Addressing Substance Use Disorders in SNFs
Behavioral health needs in SNFs extend beyond mental health to include substance use disorder treatment. Opioid use disorder, in particular, is becoming increasingly common among older adults, yet many SNFs are not equipped to manage these patients. Research shows that up to 81% of patients hospitalized for opioid-related issues are rejected from post-acute care.
Molly McGrath, author of a recent Health Affairs article, emphasized the importance of expanding access to methadone and other treatments for older adults in SNFs: “By addressing the issue of discrimination by expanding access to methadone at skilled nursing facilities, it would actually benefit a much larger population of adults that may have opioid use disorder.”

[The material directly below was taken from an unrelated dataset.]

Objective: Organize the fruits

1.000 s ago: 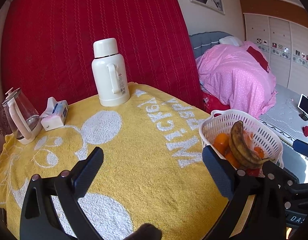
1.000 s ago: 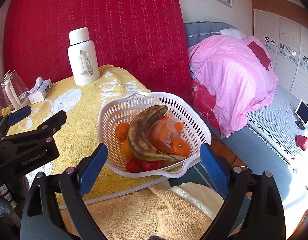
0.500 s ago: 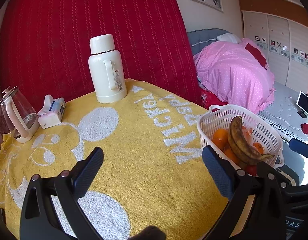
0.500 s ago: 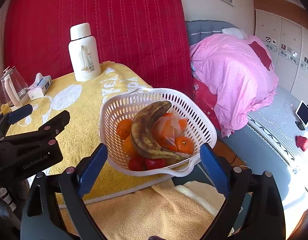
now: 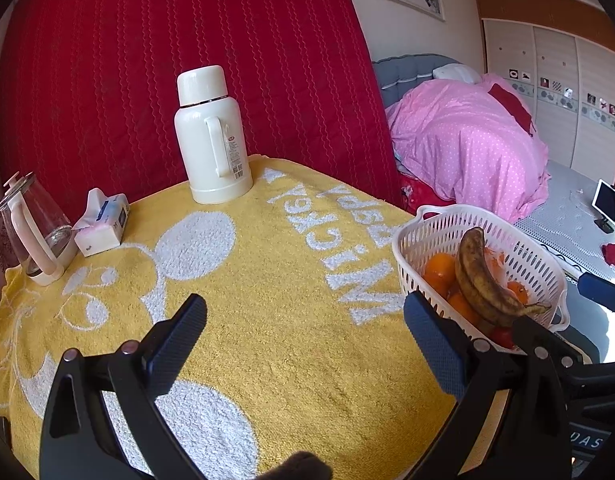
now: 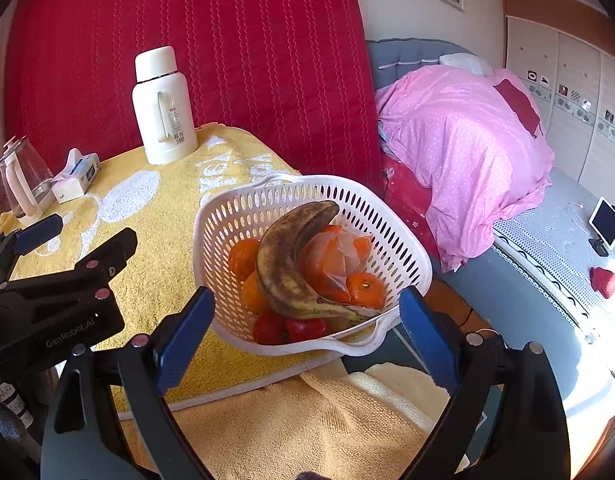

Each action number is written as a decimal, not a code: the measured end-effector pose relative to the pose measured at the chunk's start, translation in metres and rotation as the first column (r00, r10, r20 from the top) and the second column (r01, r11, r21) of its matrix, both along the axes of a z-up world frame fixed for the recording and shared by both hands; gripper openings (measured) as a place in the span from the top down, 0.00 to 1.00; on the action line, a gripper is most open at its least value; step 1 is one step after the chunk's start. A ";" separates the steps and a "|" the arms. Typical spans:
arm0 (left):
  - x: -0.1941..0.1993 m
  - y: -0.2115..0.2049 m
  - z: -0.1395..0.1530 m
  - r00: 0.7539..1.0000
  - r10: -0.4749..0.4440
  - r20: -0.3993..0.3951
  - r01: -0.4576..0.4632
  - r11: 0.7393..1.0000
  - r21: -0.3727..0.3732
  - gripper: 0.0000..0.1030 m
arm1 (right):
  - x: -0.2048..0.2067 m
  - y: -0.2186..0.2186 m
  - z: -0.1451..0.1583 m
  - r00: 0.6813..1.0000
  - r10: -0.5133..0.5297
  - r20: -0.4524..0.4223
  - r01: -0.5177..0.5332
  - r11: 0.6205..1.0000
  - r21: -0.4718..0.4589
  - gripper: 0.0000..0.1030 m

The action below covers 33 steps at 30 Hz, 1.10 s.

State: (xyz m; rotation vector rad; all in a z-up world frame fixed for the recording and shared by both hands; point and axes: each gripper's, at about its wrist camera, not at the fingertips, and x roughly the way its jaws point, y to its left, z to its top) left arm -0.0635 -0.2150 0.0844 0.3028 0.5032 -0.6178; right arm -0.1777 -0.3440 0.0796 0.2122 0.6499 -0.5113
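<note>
**A:** ok so what's in the white basket (image 6: 391,232)? trying to get a count.

**B:** One banana (image 6: 283,256), very brown, lying across the top. Oranges (image 6: 365,290): I can make out three loose ones for sure, plus a thin plastic bag (image 6: 333,254) with something orange inside, can't count what's in it. Then two red fruits (image 6: 287,327) at the near edge, under the banana's stem end. Can't tell what kind.

**A:** and the basket's where?

**B:** On the right-hand edge of the table, sitting on the yellow towel (image 5: 267,300), part of it hanging out past the edge.

**A:** grippers doing anything?

**B:** Nope, two of them, both spread wide with nothing between the jaws. Right gripper (image 6: 305,340) hangs just in front of the basket, near rim between its blue pads. Left gripper (image 5: 305,344) is over bare towel, basket off to its right.

**A:** other stuff on the table?

**B:** One cream thermos (image 5: 211,136) upright at the back, one tissue pack (image 5: 101,224), one glass kettle (image 5: 35,228) at the far left. All well apart from the basket.
</note>
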 end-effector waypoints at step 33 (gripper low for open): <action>-0.002 -0.003 -0.001 1.000 -0.005 0.007 0.005 1.000 0.007 0.05 | 0.000 0.000 -0.004 1.000 0.006 -0.015 -0.006 1.000 0.007 0.08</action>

McGrath suggested several policy changes to improve access, including:
- Aligning Medicare reimbursement for opioid treatment providers under SNFs’ consolidated billing system
- Allowing addiction medicine physicians to prescribe and dose methadone outside of traditional opioid treatment programs
- Covering methadone for OUD through Medicare Part D
Additionally, operators like Boston Medical Center are piloting training programs to enhance post-acute care for patients with SUD, providing staff in SNFs with the tools and knowledge to deliver effective treatment.
Federal Support and Funding
Federal initiatives are also recognizing the urgent need for behavioral health in skilled nursing facilities. In May, the Department of Health and Human Services (HHS) announced a $15 million, three-year grant to support behavioral health care for residents in nursing and long-term care facilities. Administered through the Substance Abuse and Mental Health Services Administration (SAMHSA) and funded by the CMS Civil Money Penalty (CMP) fund, the program aims to provide prevention, treatment, crisis intervention, and pain management services.
CMS Administrator Chiquita Brooks-LaSure highlighted the importance of these efforts: “Making behavioral health care a priority in nursing homes and other long-term care facilities supports a person’s whole emotional and mental well-being, promotes person-centered behavioral health care, and advances our CMS Behavioral Health Strategy.” This federal support not only provides funding but also signals a broader commitment to integrating behavioral health into senior care at a national level.
The Path Forward
As the senior population continues to grow, addressing behavioral health in skilled nursing facilities is no longer optional—it is essential. Comprehensive mental health and SUD services, staff education, policy changes, and federal support can collectively create environments where seniors receive the care they need without leaving their long-term care communities.
Catholic Care Center’s initiative demonstrates that integrating behavioral health into SNFs is achievable and can set a standard for the industry. By prioritizing mental health alongside physical health, SNFs can improve outcomes, reduce unnecessary hospital visits, and enhance quality of life for some of the most vulnerable members of our population.
Behavioral health in long-term care is a complex challenge, but with targeted investments, thoughtful planning, and ongoing training, skilled nursing facilities can transform into environments that nurture the whole person—mind and body.